The story follows the last couple of years of life of King Philip the Fair of France, his battle against the Templars, his sons and their unfaithful wives, his daughter stuck in an unhappy marriage with the king of England, and an italian banker.

I love reading about history, especially when it’s a bit fictionalised and I can actually imagine the people and their actions. History books are too dull and impersonal to really stuck with me. It was extremely interesting seeing how some events that seem irrelevant in the moment end up having huge consequences on the life of so many people. My only problem with this book was the writing style, which I found grating at times, but it might be due to the translation. I know a bit of French, but sadly I don’t feel comfortable reading entire novels in that language. Still, it was an interesting read and I’ll read the rest of the series for sure.
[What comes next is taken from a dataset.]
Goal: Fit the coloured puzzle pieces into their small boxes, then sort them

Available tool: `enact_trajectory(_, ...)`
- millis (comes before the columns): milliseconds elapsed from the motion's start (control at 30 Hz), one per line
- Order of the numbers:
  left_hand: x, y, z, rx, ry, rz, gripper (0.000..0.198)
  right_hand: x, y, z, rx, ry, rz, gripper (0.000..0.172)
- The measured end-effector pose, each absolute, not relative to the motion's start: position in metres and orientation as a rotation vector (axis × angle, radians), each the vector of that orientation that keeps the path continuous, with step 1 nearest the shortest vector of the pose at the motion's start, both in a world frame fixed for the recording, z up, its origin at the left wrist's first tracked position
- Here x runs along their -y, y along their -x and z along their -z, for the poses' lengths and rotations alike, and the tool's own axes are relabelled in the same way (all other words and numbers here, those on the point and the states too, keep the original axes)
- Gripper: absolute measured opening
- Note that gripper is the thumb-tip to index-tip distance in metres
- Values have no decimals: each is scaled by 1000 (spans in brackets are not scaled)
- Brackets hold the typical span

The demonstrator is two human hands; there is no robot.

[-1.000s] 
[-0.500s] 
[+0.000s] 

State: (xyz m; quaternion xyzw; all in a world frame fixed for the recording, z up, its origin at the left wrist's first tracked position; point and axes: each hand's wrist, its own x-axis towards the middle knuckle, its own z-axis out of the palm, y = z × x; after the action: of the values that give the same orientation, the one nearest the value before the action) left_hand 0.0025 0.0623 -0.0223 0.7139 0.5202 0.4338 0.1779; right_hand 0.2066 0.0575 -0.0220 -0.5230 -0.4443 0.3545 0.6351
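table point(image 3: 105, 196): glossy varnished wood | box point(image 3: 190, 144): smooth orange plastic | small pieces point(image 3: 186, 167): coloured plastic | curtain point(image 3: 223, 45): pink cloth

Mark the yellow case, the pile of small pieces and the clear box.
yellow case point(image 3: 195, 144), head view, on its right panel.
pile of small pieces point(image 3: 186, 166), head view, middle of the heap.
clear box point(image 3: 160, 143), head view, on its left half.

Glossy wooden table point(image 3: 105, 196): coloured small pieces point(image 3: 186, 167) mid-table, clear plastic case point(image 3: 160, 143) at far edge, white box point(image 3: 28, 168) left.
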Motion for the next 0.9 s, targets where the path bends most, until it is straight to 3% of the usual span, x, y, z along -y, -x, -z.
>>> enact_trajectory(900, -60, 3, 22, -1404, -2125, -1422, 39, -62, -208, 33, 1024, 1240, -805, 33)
Burn Our Bodies Down is a horror family mystery.

For all of Margot’s life, it’s always been just her and her mother. She doesn’t know anything about her family, but when she founds an old picture that points her to a city called Phalene, she knows what she’s going to do. When she gets there, however, she gets more than she bargained for. There’s a reason if her mother left the city so many years ago…

Burn Our Bodies Down was a good book. I liked it more than the author’s debut last year – Wilder Girls – even though I so wanted to love that one as well. The author has a gift for crafting haunting atmospheres, and if the characters feel a little bit stilted at times, the weird and creepy aspects of the novel totally make up for it, at least for me. You can read more detailed thoughts in my review here.

All Systems Red by Martha Wells is the first book in the Murderbot Diaries series of novellas – a series that got its first full lenght novel this year.

Murderbot is a security unit hired to protect a group of researchers while they’re exploring a planet to decide if there’s anything of interest to them on it.

Problem is, Murderbot doesn’t care about the job. It overrun its own governor module years ago, and as long as its humans stay alive, it’s more than happy to spend its time binge-watching old tv series. All of this changes, though, when another researcher’s group is found dead, they realise that someone is out to get them. Murderbot has to act to protect its humans, or it will face dire consequences; but this means putting at risk its most dangerous secret.

I loved this novella, more than I could imagine. Murderbot is strangely so relatable, and I found its awkward interactions with the group of researchers to be extremely funny. The story was also interesting and a quick read. I’m looking forward to read more about Murderbot and this world.

So there it is, everything I managed to read in the last month! Have you read any of those books, or plan to? If so, let me know what you think about them!

2 thoughts on “July 2020 Wrap-up”

  1. These look like some interesting books. I’ve just started branching off into thrillers/horror books. I’m going to add these to my To Be Read List. Thanks!